Try it -
Keep every word of the listing and drop the images when you write it out.

═══ Collected data

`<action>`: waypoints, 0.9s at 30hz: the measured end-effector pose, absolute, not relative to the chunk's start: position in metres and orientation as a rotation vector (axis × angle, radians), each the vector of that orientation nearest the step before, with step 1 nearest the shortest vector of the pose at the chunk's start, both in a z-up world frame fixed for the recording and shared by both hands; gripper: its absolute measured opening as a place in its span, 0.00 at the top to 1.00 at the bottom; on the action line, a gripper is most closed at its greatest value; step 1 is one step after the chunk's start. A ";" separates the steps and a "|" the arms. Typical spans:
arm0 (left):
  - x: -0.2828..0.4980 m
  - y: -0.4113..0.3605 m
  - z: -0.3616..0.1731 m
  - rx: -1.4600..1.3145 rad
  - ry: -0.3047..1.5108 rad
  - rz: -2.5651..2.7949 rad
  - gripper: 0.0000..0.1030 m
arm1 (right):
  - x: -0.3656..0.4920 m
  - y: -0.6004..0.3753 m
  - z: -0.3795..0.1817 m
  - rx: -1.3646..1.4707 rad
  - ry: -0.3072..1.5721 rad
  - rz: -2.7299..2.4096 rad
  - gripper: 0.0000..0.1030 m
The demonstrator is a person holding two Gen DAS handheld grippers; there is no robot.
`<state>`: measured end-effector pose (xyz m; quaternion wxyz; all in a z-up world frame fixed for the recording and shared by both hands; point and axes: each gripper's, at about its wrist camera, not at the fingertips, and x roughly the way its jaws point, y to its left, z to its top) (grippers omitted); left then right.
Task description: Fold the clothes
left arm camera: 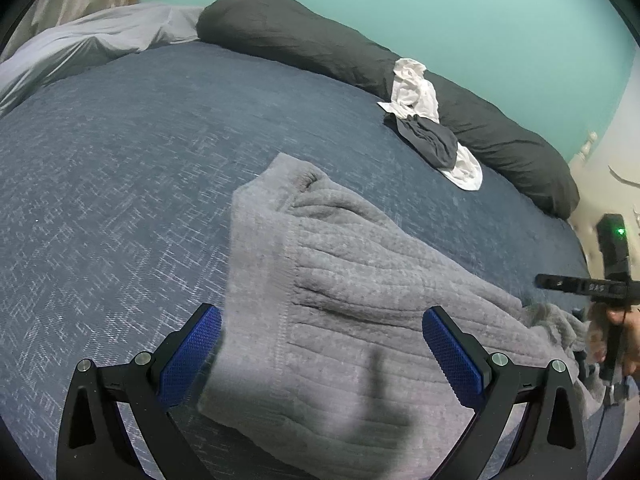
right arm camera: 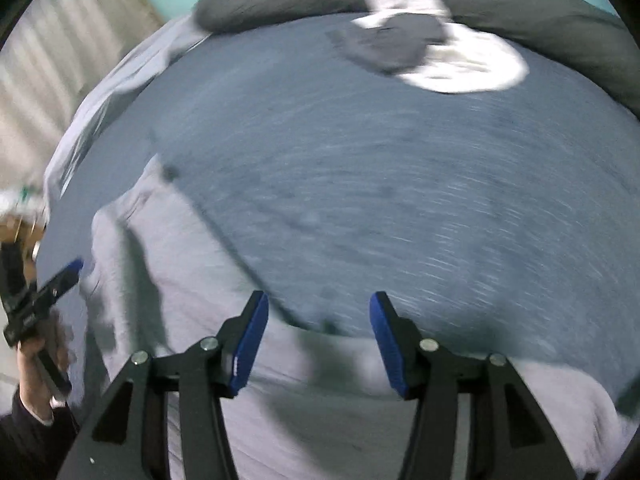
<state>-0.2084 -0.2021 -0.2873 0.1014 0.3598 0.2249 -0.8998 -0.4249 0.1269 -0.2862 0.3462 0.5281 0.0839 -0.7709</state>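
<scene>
A wide bed (left arm camera: 120,200) fills the room in front of me, covered with a blue-grey woven blanket. Behind it stands a teal wall (left arm camera: 440,20). Along the far side of the bed lies a long dark bolster (left arm camera: 300,40), and at the far left corner a pale sheet (left arm camera: 80,48) is bunched up.

On the near part of the bed lies a grey ribbed garment (left arm camera: 340,272), thick and fleecy. One part is flat with a stitched seam running along it; toward the right it becomes crumpled. In the right wrist view, which is blurred, the same garment (right arm camera: 180,280) spreads under and left of the fingers.

Near the bolster there is a small heap: a white cloth (left arm camera: 414,90) leaning against the bolster, and a dark cloth (left arm camera: 430,142) lying partly on top of the white one. This heap is well apart from the grey garment. I see no box or basket; all the clothes lie directly on the bed.

The left gripper (left arm camera: 322,356) is above the flat part of the garment, its blue pads spread wide with nothing between them. The right gripper (right arm camera: 318,344) is above the garment's edge, its jaws also apart and empty. Each gripper is visible at the edge of the other's view, held by a hand (right arm camera: 38,376).
</scene>
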 end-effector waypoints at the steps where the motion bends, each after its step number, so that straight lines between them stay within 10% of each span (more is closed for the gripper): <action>1: -0.207 -0.204 -0.288 1.061 0.669 -2.654 0.00 | -0.424 0.112 -0.289 1.367 0.249 -1.975 0.48; 27: -0.187 -0.247 -0.286 1.000 0.758 -2.599 0.00 | -0.378 -0.007 -0.336 1.410 0.402 -1.742 0.67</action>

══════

Answer space -
`<action>`: waypoints, 0.9s at 30hz: the measured end-effector pose, absolute, not relative to the chunk's start: position in metres and orientation as a rotation vector (axis × angle, radians), each the vector of that orientation nearest the step before, with step 1 nearest the shortest vector of the pose at the chunk's start, both in a z-up world frame fixed for the recording and shared by both hands; gripper: its absolute measured opening as a place in its span, 0.00 at the top to 1.00 at the bottom; on the action line, a gripper is most closed at its greatest value; step 1 is one step after the chunk's start. A ";" separates the steps and a "|" the arms. Typical spans:
arm0 (left):
  - x: -0.2828..0.4980 m
  - y: -0.4113..0.3605 m
  - z: -0.3616..0.1731 m
  - rx: -1.4600..1.3145 rad
  - ry: -0.3047..1.5108 rad
  - rz: -2.5651..2.7949 rad
  - gripper: 0.0000..0.1030 m
arm1 (right):
  - x: -0.3656..0.4920 m
  - y: -0.6004..0.3753 m
  - z: -0.3795..0.1817 m
  - rx: -1.3646..1.4707 rad
  - ry: -0.3072..1.5721 rad
  - rz: -2.7299..2.4096 rad
  - gripper: 0.0000..0.1030 m
The demonstrator is a person holding two Gen DAS handheld grippers; there is no robot.
`<state>`: measured end-effector pose (xyz m; quaternion wxyz; all in a z-up world frame fixed for the recording and shared by both hands; point and axes: each gripper's, at about its wrist camera, not at the fingertips, and x roughly the way its jaws point, y to its left, z to its top) (grippers omitted); left then right.
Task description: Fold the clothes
left arm camera: 
right arm camera: 
<state>-0.2084 -0.2021 -0.2873 0.1014 0.3598 0.2249 -0.8998 -0.4249 0.1269 -0.2862 0.3462 0.5281 0.0839 -0.7709</state>
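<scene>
A wide bed (left arm camera: 120,200) fills the room in front of me, covered with a blue-grey woven blanket. Behind it stands a teal wall (left arm camera: 440,20). Along the far side of the bed lies a long dark bolster (left arm camera: 300,40), and at the far left corner a pale sheet (left arm camera: 80,48) is bunched up.

On the near part of the bed lies a grey ribbed garment (left arm camera: 340,272), thick and fleecy. One part is flat with a stitched seam running along it; toward the right it becomes crumpled. In the right wrist view, which is blurred, the same garment (right arm camera: 180,280) spreads under and left of the fingers.

Near the bolster there is a small heap: a white cloth (left arm camera: 414,90) leaning against the bolster, and a dark cloth (left arm camera: 430,142) lying partly on top of the white one. This heap is well apart from the grey garment. I see no box or basket; all the clothes lie directly on the bed.

The left gripper (left arm camera: 322,356) is above the flat part of the garment, its blue pads spread wide with nothing between them. The right gripper (right arm camera: 318,344) is above the garment's edge, its jaws also apart and empty. Each gripper is visible at the edge of the other's view, held by a hand (right arm camera: 38,376).
</scene>
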 end-effector waypoints at the steps where the motion bends, each after its step number, so that straight lines between them stay within 10% of each span (more is closed for the gripper): <action>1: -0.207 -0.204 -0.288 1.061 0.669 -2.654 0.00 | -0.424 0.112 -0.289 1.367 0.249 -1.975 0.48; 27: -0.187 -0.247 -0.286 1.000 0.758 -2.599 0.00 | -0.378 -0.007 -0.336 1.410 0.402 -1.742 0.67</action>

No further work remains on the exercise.